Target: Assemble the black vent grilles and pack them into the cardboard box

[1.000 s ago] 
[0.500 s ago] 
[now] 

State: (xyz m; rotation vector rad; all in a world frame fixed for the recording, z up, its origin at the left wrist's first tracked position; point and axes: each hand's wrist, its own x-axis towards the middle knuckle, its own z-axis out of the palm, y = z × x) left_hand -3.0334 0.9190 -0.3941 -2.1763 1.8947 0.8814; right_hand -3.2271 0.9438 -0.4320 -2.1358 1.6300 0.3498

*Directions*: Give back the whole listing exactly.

*Response to this task*:
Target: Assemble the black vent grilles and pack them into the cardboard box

[1.000 s ago] 
[0.500 s ago] 
[now] 

State: (xyz m; rotation vector rad; all in a world frame fixed for the recording, z up, its origin at the left wrist's first tracked position; point and axes: each hand's wrist, its own x-axis towards the middle knuckle, its own z-axis out of the palm, y = z × x) left_hand -3.0334 0.9190 -0.3941 -2.1763 1.8947 0.8814; right_hand -3.2271 0.9438 -0.4320 -2.1358 1.6300 0.3498

No more output will be produced for this exercise.